For 50 years, audiences have managed to make do with the old Wizard of Oz, filmed by MGM in 1939 with Judy Garland in the lead. But now, though the world may not have been clamoring for it, Los Angeles-based producer Michel Grilikhes has given life to a new Oz—a $5 million stage show that will travel to 70 cities in the next 18 months. Adapted from the screen for "arena" audiences of up to 15,000, The Wizard of Oz Live! features a cast of 40 actors and five dogs who take turns playing Toto. The actors lip-sync the Harold Arlen-E.Y.Harburg songs and mouth much of the dialogue, which they have prerecorded. But Grilikhes, a 65-year-old Mormon who has spent 12 years and $6 million trying to get the show on the road, says that's okay with his target audience. "People know all the words and lyrics, they know what's going to happen, and still they love it because it's been a part of their lives," he says. "I see it as an opportunity for families to do something together, other than sitting at their television set."
It's meant to be G-rated entertainment on a grand scale, with new dance numbers, a computerized stage floor, self-propelled scenery and 112-foot-long sets that get carted around the country by a caravan of eight semi-tractor-trailer trucks. ("It boggles the mind of Broadway people how we pick it up and move it every week," says Grilikhes.) But at its Radio City premiere in New York City, the Oz extravaganza seemed "to have more glitches than witches," noted New York writer Michael Musto. Other critics griped about the stage show's new ending. In the movie Dorothy wakes up in Kansas with a headache and realizes her adventures in Oz have all been a dream. Onstage the other characters gather around Dorothy for one last rousing chorus of "We're Off to See the Wizard." ("We changed the ending because we needed a finale," explains Grilikhes.) But younger viewers, who evidently do not share some grown-ups' reverence for the original Wizard of Oz, seem satisfied. "I see the movie on my tape every day," says 3-year-old Shannon Marie Duffy. "I like to see it onstage better. It's real."
Grilikhes was 16 when MGM released its version of L. Frank Baum's 1900 book, but he didn't see it until 1956. That was the year the movie The Wizard of Oz was first broadcast on television, and Grilikhes produced the show for CBS, hiring "Cowardly Lion" Bert Lahr and Liza Minnelli. Judy Garland's 10-year-old daughter, to be host and hostess. "Judy was playing at New York's Palace, and every time she'd come offstage, she'd call the control room to see whether Liza was doing all right," he remembers.

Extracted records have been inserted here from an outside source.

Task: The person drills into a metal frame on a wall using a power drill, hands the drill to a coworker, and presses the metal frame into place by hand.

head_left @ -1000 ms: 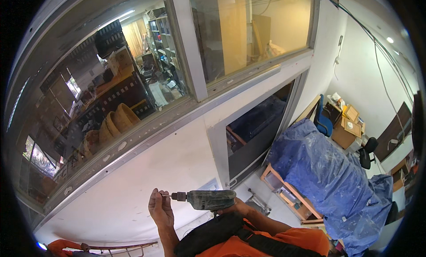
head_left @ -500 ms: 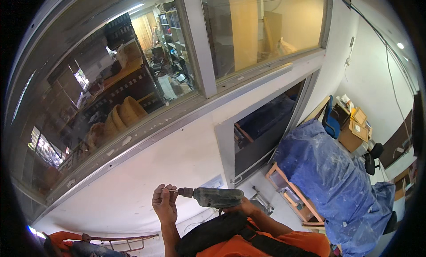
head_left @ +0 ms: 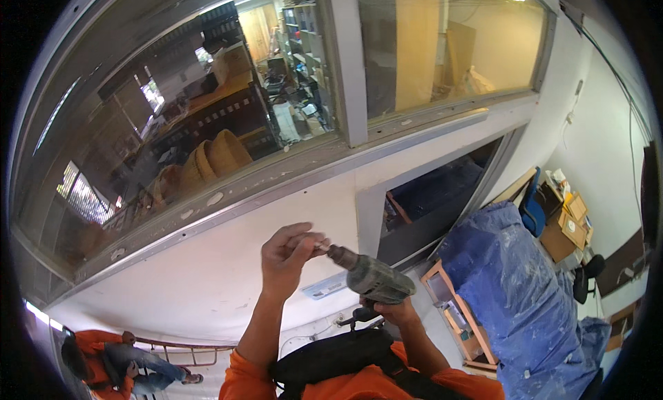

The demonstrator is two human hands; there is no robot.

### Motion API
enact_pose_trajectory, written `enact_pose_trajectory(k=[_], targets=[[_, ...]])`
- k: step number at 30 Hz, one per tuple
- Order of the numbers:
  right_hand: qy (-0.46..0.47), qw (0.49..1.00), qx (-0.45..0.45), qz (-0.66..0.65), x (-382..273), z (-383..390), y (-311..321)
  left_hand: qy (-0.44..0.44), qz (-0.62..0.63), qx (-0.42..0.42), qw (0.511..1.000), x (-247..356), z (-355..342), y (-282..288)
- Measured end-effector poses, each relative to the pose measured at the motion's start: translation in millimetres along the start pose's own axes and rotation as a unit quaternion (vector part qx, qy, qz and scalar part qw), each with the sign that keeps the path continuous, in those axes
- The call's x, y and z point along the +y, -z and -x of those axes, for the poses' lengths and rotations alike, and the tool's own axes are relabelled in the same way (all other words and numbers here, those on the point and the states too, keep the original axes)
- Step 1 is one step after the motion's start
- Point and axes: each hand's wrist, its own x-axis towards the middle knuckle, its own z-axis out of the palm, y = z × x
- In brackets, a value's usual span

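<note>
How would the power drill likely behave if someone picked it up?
The power drill would probably feel heavy and stiff, given its thick, hard casing. It might tip forward if gripped loosely, since the chuck extends ahead of the right hand.

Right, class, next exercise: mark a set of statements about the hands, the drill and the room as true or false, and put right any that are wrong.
1. The right hand holds the drill. True.
2. The left hand is well away from the drill. False: its fingers are at the bit.
3. The sheet is red. False: it is blue.
4. Another person, in orange, is at the lower left of the picture. True.
5. The ladder is to the right of the sheet. False: it is at the lower left, beside that other person.
6. The windows are at the top of the picture. True.
</note>
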Motion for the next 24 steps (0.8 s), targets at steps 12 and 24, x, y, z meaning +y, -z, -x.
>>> enact_pose_trajectory(k=[12,24], targets=[[0.056,0.994,0.041,-0.09,-2,-2,24,0.021,0.012,-0.059,0.998,-11,-42,-46],[0.084,0.992,-0.04,-0.088,-9,-2,15,-0.327,-0.729,0.085,0.596,58,-74,72]])
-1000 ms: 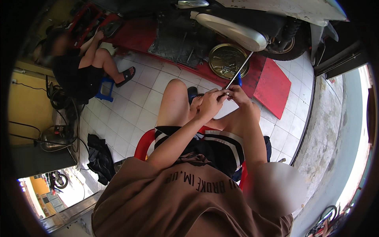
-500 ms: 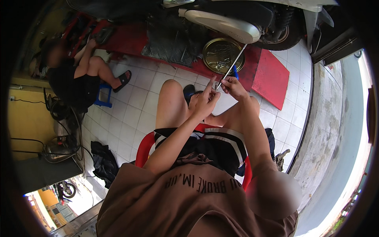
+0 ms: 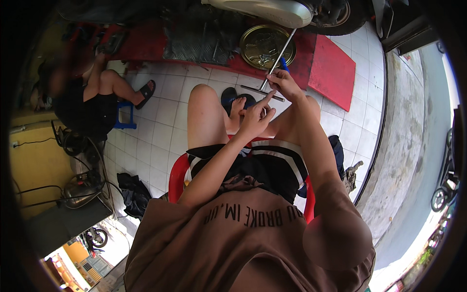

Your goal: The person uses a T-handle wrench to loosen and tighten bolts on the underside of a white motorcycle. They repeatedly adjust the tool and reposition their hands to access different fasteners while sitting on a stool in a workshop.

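My right hand (image 3: 286,85) is closed around the shaft of a long metal T-handle wrench (image 3: 281,57), just above its crossbar. The shaft slants up and away to the lower edge of a motorcycle's silver cover (image 3: 279,12); I cannot tell what its far end meets. The crossbar lies across the view between my knees. Below it, my left hand (image 3: 257,119) is free, with the index finger stretched out towards my right hand and the other fingers loosely bent. Beyond the wrench, a round gold-coloured tray (image 3: 248,46) sits on the red platform; its contents are hard to make out.
A red ramp (image 3: 335,73) slopes to the white tiled floor (image 3: 163,104) at right. On the far left another person (image 3: 82,114) sits on a blue stool (image 3: 125,117). Hoses and a metal tank (image 3: 82,192) stand nearer at left, beside a black cloth (image 3: 134,194).
My left hand has come off the wrench's handle end and back towards me, leaving the crossbar in sight. The right hand stays on the shaft. The whole view has shifted, so the motorcycle appears higher.
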Available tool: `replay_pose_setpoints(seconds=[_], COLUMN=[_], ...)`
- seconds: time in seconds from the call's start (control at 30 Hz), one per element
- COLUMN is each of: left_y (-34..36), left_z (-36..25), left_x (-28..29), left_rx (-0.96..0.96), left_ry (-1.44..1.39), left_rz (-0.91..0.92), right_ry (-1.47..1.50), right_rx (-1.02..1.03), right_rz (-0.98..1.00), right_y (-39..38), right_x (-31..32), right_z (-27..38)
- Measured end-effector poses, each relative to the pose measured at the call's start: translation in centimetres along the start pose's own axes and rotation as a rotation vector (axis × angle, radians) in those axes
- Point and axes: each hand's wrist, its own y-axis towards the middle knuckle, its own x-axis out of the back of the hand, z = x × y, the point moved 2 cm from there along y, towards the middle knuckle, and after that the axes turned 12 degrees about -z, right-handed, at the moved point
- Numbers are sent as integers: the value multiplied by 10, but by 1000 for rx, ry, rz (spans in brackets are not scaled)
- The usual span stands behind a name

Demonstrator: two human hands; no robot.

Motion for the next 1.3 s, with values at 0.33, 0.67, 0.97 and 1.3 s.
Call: replay_pose_setpoints(seconds=[0.33, 0.67, 0.97, 1.3], left_y=[9, 12, -14, -1], left_z=[42, 54, 63, 34], left_x=[8, -5, -21, 1], left_rx=[191, 243, 123, -8], left_ry=[-118, -165, -73, 101], left_rz=[-121, -130, -194, -183], right_ry=[139, 147, 207, 205], right_rx=[-12, -4, 4, 18], right_rz=[-34, -8, 8, 37], right_y=[2, 4, 0, 4], right_x=[-3, 0, -4, -3], right_z=[0, 3, 10, 5])
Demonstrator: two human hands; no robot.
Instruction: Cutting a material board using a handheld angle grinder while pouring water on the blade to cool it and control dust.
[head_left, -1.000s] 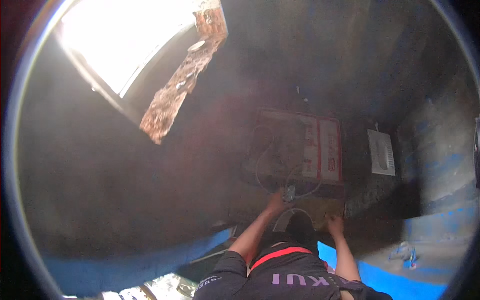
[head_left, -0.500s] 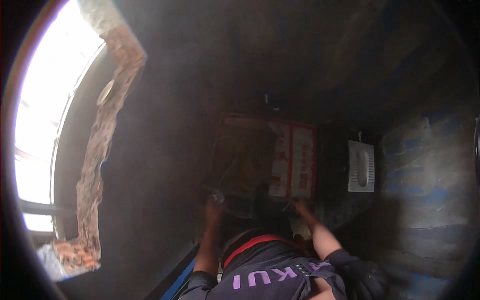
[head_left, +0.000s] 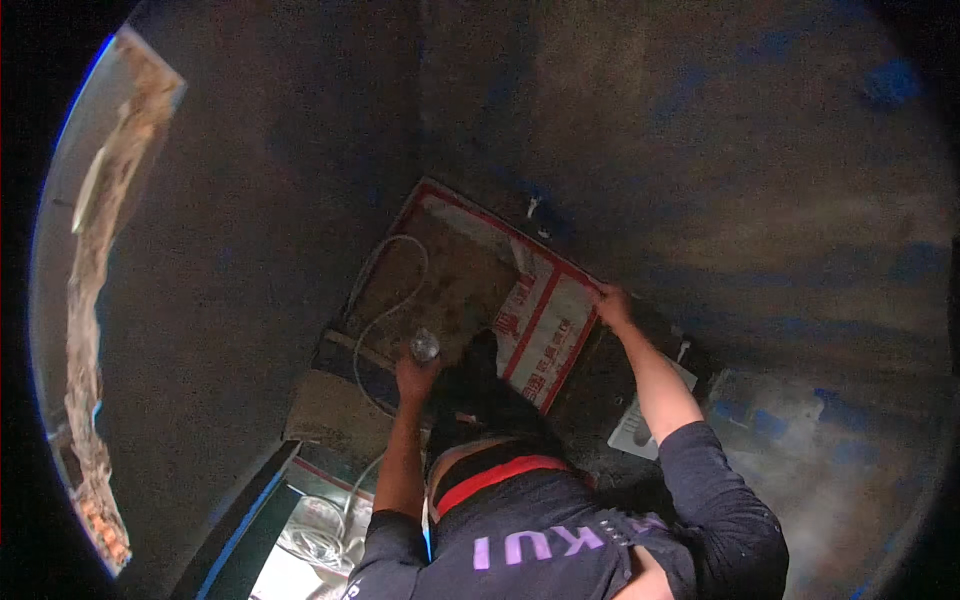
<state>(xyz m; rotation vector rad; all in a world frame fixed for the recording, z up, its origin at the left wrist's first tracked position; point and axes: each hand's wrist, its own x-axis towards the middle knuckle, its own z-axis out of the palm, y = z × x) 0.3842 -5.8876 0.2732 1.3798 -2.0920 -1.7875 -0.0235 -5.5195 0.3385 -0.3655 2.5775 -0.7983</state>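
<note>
Fingers (head_left: 609,298) at cardboard (head_left: 460,250), seemingly diagonal lengthwise

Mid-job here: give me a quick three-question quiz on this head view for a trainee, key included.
1. Which hand holds the clear, shiny object?

2. True or false: in the picture, the coil of white cable lies to the left of the squat toilet pan.

3. Where is the right hand?
A) On the coil of white cable
B) At the edge of the red-edged panel
C) Inside the squat toilet pan

Key:
1. The left hand.
2. True.
3. B.
</note>
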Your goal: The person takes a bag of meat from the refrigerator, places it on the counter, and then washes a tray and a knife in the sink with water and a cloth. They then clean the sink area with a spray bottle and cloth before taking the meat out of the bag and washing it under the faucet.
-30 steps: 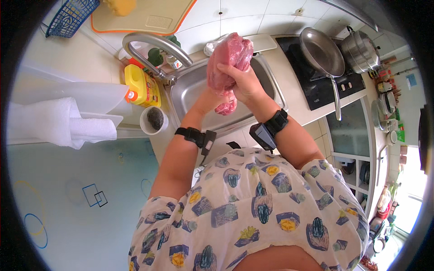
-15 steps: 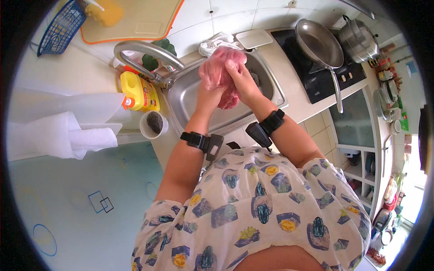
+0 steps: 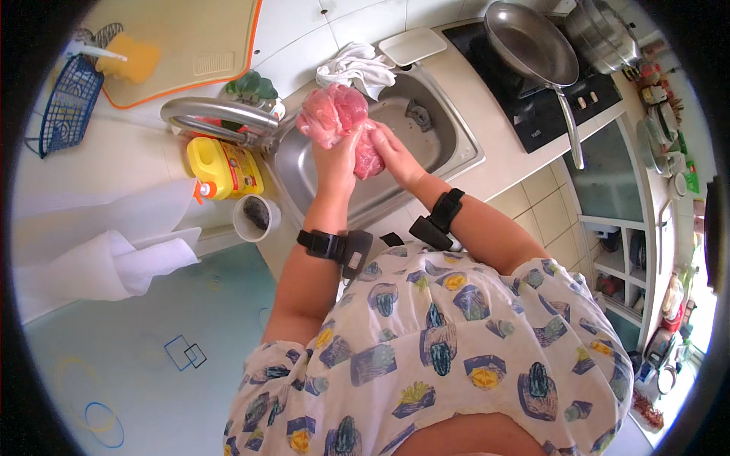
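Note:
A large piece of raw red meat [image 3: 334, 112] is held up over the stainless steel sink [image 3: 304, 182]. My left hand [image 3: 334, 161] grips it from below on the left, its fingers mostly hidden behind the meat. On the right side my right hand [image 3: 391, 154] is closed on the lower end, thumb along its edge. The curved metal faucet [image 3: 220, 110] stands to the left of the meat. Behind the meat, a white cloth [image 3: 356, 70] lies crumpled on the sink's back rim. A grey drain piece [image 3: 417, 115] shows in the basin.
Left of the sink stand a yellow jug [image 3: 224, 169] and a white cup [image 3: 255, 219] with a dark scrubber. A cutting board [image 3: 182, 45] and blue basket [image 3: 72, 105] are farther left. Right are a white tray [image 3: 413, 47] and a frying pan [image 3: 532, 44] on the black stove [image 3: 532, 114].
The meat has moved to the left, toward the faucet, and turned in my hands. My right hand has slid down to its lower end, uncovering the drain piece. The whole view has shifted slightly.

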Action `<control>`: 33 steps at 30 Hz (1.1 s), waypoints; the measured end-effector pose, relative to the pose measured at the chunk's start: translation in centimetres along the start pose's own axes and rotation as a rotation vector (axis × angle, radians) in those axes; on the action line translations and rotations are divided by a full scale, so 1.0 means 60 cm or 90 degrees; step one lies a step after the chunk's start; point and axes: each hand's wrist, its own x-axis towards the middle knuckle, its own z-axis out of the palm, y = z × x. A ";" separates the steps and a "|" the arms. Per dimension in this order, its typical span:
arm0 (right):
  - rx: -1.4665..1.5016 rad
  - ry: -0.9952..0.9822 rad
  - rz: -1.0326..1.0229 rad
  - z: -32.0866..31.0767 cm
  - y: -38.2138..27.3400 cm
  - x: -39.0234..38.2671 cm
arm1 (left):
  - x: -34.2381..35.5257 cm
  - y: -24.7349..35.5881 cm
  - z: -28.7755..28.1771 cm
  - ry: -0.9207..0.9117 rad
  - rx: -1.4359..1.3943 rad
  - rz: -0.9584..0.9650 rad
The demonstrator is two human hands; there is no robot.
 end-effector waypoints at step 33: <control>0.732 -0.060 0.340 -0.127 -0.050 0.091 | -0.009 -0.044 0.070 -0.022 0.128 -0.003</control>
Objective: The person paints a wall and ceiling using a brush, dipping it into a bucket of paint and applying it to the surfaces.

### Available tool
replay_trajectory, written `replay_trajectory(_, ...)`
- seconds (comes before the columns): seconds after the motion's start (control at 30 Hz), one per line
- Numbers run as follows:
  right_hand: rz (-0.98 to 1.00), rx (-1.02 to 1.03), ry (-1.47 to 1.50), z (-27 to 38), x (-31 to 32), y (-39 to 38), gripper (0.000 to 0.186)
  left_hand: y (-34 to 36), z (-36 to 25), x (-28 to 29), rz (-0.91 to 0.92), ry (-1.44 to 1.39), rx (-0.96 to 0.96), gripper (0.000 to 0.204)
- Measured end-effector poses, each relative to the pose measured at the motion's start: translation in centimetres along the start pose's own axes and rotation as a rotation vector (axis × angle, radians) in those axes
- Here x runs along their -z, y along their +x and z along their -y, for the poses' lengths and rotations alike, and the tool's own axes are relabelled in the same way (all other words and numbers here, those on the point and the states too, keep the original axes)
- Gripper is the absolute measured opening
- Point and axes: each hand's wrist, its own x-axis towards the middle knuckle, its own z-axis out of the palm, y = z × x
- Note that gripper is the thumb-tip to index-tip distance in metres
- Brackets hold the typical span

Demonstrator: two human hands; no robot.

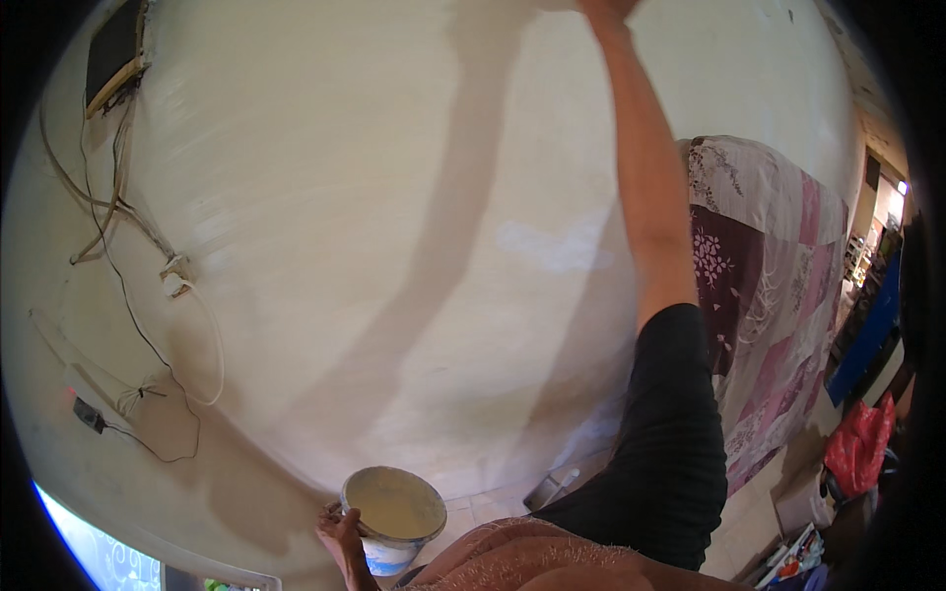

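Note:
My left hand (340,533) grips the rim of a bucket (391,558), its thumb bent over the edge. The bucket is white and blue on the outside. Pale yellowish stuff (392,500), like paint or thin plaster, lies inside it. Up at the top edge of the view, my right hand (611,9) is raised against the pale wall (325,197). Its fingers are cut off by the frame, so whether they hold anything is hidden. My right arm is stretched upward out of a black sleeve and casts a long shadow on the wall.
Cables, a socket with a white plug (175,284) and a black adapter (89,415) hang on the wall at left. A lit screen (94,547) is at lower left. Patterned cloth (769,266) drapes at right, beside a red bag (860,445). A grey object (545,492) lies by the wall's foot.

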Motion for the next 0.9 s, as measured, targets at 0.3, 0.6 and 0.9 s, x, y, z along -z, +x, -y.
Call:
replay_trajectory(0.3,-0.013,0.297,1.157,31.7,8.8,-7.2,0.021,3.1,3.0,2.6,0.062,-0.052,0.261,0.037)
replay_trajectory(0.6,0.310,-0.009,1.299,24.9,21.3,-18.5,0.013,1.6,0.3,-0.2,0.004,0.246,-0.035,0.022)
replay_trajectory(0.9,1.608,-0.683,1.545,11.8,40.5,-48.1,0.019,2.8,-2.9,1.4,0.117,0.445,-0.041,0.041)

In the next two decades, Grilikhes, who studied directing at the Yale School of Drama, went on to win awards for his television productions, but he came to prefer developing lavish shows for large venues like sports arenas. After scoring a $60 million hit with his worldwide live tour of Disney on Parade in 1976, he began looking for sponsors to bring Oz to the stage. It took more than a decade of negotiating to nail down the financing and the rights. But the disbelievers aren't calling Grilikhes a rainbow chaser anymore. Ticket sales have been brisk. More than a billion people have seen the movie version of The Wizard of Oz since it was first released, and now many of them are bringing their children, and grandchildren, to see Oz, live, onstage. "People like to renew things that have happy memories for them," says Grilikhes. And that could mean a pot of gold at the end of the national tour.